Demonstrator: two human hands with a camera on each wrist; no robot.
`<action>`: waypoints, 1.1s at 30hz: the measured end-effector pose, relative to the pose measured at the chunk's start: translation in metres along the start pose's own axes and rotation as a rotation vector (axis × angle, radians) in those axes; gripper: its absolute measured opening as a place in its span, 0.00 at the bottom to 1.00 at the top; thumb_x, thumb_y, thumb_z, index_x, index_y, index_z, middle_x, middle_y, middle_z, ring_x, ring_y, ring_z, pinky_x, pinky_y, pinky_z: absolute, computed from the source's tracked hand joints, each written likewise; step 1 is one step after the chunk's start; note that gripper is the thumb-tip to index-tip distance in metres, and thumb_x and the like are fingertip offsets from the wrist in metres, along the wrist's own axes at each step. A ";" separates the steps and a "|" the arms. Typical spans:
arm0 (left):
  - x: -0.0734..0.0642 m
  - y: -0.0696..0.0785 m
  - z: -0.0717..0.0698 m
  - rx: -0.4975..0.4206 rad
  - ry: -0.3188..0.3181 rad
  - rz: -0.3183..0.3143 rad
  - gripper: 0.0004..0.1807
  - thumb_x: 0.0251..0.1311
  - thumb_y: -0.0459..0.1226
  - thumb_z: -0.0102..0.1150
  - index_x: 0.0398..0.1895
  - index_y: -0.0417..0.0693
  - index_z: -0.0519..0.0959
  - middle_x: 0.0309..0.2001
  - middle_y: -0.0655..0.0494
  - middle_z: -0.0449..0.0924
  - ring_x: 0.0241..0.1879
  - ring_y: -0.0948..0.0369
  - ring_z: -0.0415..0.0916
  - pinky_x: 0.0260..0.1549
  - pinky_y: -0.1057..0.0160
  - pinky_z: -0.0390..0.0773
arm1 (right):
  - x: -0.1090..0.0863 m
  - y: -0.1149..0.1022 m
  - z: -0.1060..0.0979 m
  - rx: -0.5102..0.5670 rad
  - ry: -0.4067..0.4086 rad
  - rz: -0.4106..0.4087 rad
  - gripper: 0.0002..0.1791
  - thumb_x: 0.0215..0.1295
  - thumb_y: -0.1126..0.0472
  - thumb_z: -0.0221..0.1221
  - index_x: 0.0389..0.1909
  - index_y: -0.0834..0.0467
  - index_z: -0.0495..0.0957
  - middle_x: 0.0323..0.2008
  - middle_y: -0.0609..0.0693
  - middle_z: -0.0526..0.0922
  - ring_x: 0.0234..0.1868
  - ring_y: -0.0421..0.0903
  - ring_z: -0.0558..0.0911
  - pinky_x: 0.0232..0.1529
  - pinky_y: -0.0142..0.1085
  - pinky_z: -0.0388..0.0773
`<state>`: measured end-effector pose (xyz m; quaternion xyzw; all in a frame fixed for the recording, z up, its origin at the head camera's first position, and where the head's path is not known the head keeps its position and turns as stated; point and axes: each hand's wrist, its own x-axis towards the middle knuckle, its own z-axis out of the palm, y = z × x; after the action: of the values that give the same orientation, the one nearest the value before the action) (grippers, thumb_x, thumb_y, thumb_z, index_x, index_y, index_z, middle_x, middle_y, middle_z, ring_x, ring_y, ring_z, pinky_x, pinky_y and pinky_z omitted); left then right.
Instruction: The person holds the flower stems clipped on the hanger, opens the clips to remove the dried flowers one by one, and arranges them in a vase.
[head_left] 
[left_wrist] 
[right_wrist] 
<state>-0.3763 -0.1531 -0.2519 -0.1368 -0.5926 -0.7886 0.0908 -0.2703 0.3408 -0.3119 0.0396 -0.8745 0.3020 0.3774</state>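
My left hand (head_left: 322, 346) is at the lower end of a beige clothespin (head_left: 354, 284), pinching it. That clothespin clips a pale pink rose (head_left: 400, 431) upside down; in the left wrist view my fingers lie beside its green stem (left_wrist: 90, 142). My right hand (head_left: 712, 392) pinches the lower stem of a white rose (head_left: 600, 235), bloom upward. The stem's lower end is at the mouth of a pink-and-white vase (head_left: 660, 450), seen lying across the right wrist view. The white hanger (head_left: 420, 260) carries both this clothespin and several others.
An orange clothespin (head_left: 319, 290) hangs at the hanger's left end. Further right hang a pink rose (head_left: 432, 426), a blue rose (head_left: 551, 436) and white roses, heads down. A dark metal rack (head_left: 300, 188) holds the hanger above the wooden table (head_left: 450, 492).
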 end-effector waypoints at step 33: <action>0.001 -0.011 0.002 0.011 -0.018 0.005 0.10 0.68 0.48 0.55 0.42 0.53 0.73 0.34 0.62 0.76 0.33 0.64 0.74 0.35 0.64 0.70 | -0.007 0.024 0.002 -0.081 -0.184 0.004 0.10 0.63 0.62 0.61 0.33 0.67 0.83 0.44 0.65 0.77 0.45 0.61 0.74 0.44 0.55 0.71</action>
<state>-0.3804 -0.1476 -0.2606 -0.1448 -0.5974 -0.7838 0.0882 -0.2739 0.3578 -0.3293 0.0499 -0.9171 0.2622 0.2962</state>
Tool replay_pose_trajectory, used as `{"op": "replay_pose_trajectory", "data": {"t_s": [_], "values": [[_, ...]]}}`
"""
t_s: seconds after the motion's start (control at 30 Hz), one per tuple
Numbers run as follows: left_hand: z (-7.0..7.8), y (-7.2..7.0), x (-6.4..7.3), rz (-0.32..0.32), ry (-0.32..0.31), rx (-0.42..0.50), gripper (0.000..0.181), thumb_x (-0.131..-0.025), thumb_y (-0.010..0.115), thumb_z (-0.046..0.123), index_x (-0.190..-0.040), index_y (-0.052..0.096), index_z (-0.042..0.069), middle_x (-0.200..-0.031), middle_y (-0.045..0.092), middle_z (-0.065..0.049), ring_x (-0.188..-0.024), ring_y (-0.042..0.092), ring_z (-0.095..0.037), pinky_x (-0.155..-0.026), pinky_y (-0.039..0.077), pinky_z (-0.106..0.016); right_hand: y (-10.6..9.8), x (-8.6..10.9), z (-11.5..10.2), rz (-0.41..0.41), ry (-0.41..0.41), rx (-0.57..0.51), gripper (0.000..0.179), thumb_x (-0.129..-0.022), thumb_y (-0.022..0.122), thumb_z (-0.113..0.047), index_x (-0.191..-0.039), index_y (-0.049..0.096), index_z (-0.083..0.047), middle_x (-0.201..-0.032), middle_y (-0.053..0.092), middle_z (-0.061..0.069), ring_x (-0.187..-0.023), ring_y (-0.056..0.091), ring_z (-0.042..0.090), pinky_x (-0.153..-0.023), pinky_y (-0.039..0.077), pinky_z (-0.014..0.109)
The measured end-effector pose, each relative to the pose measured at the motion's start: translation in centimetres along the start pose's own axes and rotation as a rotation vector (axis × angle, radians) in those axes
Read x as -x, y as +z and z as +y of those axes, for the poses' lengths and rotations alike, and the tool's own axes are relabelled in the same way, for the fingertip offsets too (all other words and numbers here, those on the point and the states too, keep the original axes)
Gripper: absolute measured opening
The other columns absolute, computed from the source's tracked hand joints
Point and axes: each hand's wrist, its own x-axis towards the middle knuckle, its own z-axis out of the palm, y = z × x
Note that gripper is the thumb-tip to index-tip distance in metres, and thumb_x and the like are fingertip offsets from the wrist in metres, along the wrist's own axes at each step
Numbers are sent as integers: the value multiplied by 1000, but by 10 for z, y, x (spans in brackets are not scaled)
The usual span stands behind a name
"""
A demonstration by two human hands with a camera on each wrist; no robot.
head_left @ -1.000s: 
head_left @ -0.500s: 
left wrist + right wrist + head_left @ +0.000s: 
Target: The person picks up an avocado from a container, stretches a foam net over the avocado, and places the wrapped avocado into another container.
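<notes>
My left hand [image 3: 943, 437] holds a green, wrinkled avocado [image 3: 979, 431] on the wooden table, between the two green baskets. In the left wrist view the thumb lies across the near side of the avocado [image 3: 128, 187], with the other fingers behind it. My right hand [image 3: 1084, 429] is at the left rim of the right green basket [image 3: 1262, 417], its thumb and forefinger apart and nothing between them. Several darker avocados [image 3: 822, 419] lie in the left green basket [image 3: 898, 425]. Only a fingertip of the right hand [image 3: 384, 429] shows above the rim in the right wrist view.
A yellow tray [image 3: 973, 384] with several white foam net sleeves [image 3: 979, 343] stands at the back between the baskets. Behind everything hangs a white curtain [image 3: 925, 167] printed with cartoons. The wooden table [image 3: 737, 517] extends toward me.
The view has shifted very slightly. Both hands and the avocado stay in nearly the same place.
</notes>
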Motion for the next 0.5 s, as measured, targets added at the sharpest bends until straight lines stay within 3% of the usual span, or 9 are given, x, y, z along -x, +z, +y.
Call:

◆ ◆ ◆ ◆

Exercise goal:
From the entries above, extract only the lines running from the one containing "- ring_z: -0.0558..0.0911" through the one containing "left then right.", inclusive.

Written solution:
  - ring_z: -0.0558..0.0911
  - pinky_x: 0.0232..0.1529
  - pinky_y: -0.0142..0.1085
  - pinky_z: -0.0388..0.0773
`<state>`: measured end-effector pose (xyz m; quaternion xyzw; all in a frame fixed for the recording, z up, its origin at the head camera's first position, and where the head's path is not known the head keeps its position and turns as stated; point and axes: each hand's wrist, its own x-axis towards the middle knuckle, its own z-axis out of the palm, y = z × x; after the action: of the values that give the same orientation, the one nearest the value before the action) (grippers, thumb_x, thumb_y, thumb_z, index_x, index_y, index_z, middle_x, middle_y, middle_z, ring_x, ring_y, ring_z, pinky_x, pinky_y and pinky_z omitted); left then right.

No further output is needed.